Dans le quartier Jabal Mohsen de Tripoli, au nord du Liban, on se croirait en plein Damas, la capitale syrienne. Ici, de nombreux habitants sont prêts à prendre les armes pour défendre le président Bachar al-Assad.

Le drapeau du pays ainsi que les portraits du dirigeant syrien et de son père, Hafez, sont sur tous les murs. Dans la vitrine d'un barbier, ils sont posés en habit militaire. Sur un immeuble à logement en béton, une affiche d'une dizaine de mètres de haut représente Bachar en complet noir, saluant une foule.

Le quartier situé sur une colline qui surplombe la ville est le fief de la communauté alaouite, une branche du chiisme, dont est issu le clan al-Assad. Les chiites croient que le gendre et cousin du prophète Mahomet, Ali, est son successeur.

Les alaouites sont minoritaires au Liban. On en compte environ 40 000 à Tripoli, selon le Parti démocratique arabe, une formation de l'opposition qui les représente. Ils sont entourés de centaines de milliers de sunnites, branche majoritaire de l'islam.
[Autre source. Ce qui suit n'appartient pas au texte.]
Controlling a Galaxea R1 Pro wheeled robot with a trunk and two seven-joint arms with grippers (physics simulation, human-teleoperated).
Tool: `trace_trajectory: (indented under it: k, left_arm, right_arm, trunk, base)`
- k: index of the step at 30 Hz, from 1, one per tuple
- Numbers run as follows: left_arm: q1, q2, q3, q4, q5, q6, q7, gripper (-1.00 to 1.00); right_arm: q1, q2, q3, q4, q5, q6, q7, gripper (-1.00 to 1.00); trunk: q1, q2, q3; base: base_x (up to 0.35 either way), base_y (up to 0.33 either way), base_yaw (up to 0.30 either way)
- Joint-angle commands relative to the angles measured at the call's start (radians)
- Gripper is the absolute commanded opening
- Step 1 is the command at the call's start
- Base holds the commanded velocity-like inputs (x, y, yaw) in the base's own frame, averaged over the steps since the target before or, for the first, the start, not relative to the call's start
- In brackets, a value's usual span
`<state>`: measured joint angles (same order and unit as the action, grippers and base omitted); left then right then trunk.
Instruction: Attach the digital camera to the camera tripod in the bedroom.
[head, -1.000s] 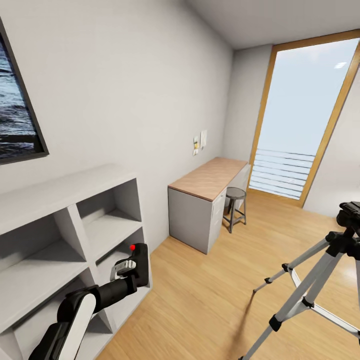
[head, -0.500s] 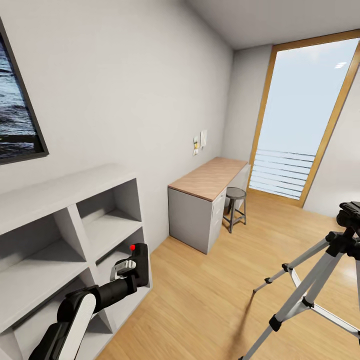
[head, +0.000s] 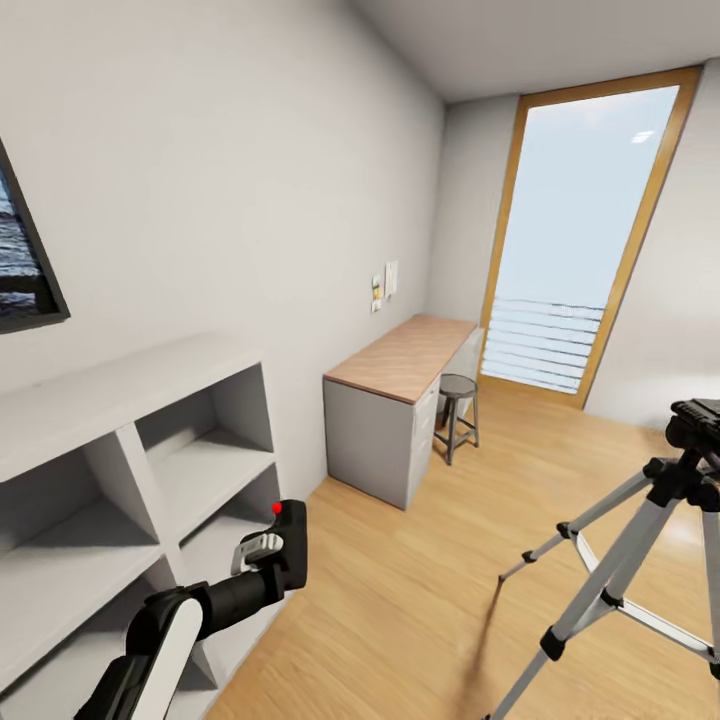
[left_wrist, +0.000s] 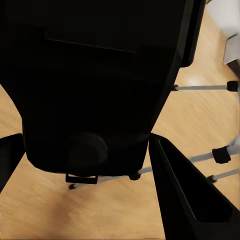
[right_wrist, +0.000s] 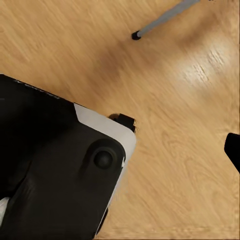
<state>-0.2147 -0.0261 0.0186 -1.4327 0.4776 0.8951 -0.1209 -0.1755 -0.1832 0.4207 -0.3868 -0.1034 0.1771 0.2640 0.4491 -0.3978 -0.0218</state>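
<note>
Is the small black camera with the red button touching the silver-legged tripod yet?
Apart. In the head view, the left claw holds the black camera beside the white shelves, with open wood floor between it and the tripod.

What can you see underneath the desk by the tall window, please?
A round stool stands on the wood floor, tucked partly under the desk at its window end. The desk's grey cabinet side hides whatever lies further beneath.
</note>
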Motion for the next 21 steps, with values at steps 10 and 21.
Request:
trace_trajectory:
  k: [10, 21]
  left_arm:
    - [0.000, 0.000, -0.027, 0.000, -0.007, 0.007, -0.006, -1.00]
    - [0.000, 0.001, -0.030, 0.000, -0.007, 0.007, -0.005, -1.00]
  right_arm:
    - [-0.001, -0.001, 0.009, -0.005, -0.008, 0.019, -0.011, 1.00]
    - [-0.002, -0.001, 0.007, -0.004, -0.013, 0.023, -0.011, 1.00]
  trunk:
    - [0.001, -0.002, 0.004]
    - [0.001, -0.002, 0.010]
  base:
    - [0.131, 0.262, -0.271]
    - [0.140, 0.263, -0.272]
À peine sorti du taxi, le journaliste qui prend des notes et des photos se fait accoster par un jeune homme barbu, les bras couverts de symboles de l'islam chiite. «Tu ranges ta caméra! C'est la guerre ici!» La discussion n'ira pas plus loin...

L'armée monte la garde

Les chars d'assaut de l'armée libanaise montent la garde à l'entrée du quartier. Les militaires ne permettent plus de manifestations, qu'elles soient pour ou contre le régime de Bachar al-Assad.
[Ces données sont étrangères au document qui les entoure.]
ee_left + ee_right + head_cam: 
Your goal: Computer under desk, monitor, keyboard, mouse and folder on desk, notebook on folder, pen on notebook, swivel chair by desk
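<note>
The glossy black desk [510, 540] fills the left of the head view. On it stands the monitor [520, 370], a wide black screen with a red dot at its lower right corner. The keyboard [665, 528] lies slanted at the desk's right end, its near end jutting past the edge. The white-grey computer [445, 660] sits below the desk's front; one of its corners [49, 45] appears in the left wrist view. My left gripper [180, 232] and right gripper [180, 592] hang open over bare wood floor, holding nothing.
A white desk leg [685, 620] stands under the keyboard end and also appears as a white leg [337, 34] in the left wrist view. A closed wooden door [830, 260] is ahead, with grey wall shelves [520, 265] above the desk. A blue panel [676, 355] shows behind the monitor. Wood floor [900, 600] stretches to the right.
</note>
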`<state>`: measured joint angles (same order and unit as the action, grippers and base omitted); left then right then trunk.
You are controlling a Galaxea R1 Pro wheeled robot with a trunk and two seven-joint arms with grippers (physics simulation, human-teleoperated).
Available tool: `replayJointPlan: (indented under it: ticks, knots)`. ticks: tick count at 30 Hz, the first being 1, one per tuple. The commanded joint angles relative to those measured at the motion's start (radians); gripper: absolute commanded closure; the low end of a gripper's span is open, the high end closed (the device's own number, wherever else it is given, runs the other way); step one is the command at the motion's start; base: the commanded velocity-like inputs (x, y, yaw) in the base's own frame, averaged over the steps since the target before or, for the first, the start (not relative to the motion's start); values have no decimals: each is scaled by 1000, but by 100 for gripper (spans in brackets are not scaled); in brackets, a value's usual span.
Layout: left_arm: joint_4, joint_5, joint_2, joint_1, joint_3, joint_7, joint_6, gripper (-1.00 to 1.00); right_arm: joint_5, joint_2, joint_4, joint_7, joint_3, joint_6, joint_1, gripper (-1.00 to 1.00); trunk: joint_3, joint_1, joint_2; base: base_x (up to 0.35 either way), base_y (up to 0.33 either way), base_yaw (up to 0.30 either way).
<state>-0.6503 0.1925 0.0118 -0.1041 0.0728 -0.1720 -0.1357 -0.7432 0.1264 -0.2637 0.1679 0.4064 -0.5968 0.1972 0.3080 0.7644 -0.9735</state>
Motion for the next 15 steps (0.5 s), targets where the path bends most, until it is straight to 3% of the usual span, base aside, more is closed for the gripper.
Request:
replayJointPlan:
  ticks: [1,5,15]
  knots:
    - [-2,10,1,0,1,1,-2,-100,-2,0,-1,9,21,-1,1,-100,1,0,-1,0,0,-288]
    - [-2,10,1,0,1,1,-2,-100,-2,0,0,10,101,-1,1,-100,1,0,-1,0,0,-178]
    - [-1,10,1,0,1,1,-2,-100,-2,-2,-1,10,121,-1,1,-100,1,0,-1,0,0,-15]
Depuis le début de la crise en Syrie, où un mouvement d'opposition demande le départ du président, des affrontements ont eu lieu à Tripoli entre la minorité alaouite et les sunnites du quartier Bab al-Tabbaneh, au bas de la colline. La rue de Syrie sépare les communautés rivales. Au mois de juin, plusieurs personnes sont mortes dans des batailles de rue.
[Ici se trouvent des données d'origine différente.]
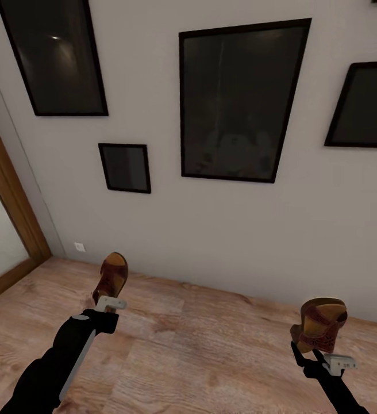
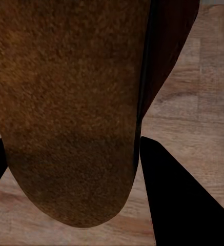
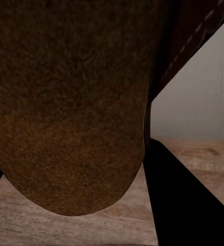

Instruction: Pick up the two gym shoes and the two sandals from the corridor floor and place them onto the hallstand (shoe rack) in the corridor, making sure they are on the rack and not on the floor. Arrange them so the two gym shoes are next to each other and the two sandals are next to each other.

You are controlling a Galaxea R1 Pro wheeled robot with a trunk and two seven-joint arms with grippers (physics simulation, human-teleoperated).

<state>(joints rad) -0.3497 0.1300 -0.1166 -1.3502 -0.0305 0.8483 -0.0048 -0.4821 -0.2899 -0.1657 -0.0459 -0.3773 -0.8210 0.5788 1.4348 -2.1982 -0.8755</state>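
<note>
Left gripper (image 1: 107, 303) holds one sandal (image 1: 111, 277) up at the left, right gripper (image 1: 322, 357) holds the other sandal (image 1: 322, 332) at the right, well apart, both above the floor (image 1: 194, 351). Wall (image 1: 211, 230) behind, frames (image 1: 240, 100) on it, doorway (image 1: 2, 230) far left.

A home corridor: light wood-grain plank floor (image 1: 200, 351) meets a plain pale wall (image 1: 223, 241) hung with several dark, black-framed pictures (image 1: 243, 100). A wooden door frame (image 1: 7, 190) stands at the left edge, with a small white wall socket (image 1: 81, 247) just above the floor near it.
</note>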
Sur la terrasse d'un petit café, une dizaine d'hommes discutent de la crise qui a lieu de l'autre côté de la frontière, à une quinzaine de kilomètres. «C'est l'Amérique et Israël qui appuient les terroristes qui veulent faire tomber al-Assad, dit Ahmed Oraby, 23 ans. Mais ça n'arrivera pas, parce qu'il a une grande communauté qui le soutient.»

Dans son bureau, situé dans une baraque de ciment, le vice-président du Parti démocratique arabe, Rifaat Eid, refuse de croire à la crise syrienne.

«Ce ne sont que de petits accrochages, dit le petit homme qui porte à son poignet une grosse montre avec une photo de Bachar al-Assad. J'y étais il y a quelques semaines et je connais très bien le président. Damas était très calme. Il y a seulement quelques terroristes qui assassinent des gens. Ce sont les médias qui déforment la réalité pour faire tomber al-Assad et déstabiliser l'Iran.»

Des rivières de sang

Le bâtiment est protégé par des murs hauts de trois mètres et par une dizaine d'agents habillés en civil. À l'intérieur, les cadres et les livres sont à l'effigie de Bachar al-Assad, de son père, mais aussi du chef charismatique du Hezbollah, Hassan Nasrallah.

Même si selon lui, tout va bien en Syrie, M. Eid redoute qu'une guerre civile éclate. Il croit que le conflit se répandrait dans toute la région du Moyen-Orient. «On est très inquiets. J'ai peur qu'une grosse guerre explose. Le Liban sera le premier à en subir les conséquences. Tripoli sera comme Kandahar ou Tora Bora en Afghanistan. Il y aura des rivières de sang.»

Si la crise syrienne traversait la frontière, Rifaat Eid avance qu'il n'hésiterait pas à prendre les armes. «Tout le monde se prépare à une nouvelle guerre. Au Liban, nous sommes toujours prêts à nous battre, dit-il calmement, la voix posée. Nous sommes prêts à donner notre vie pour le président. Mais nous n'irons pas nous battre en Syrie. Nous préférons mourir ici, à Tripoli.»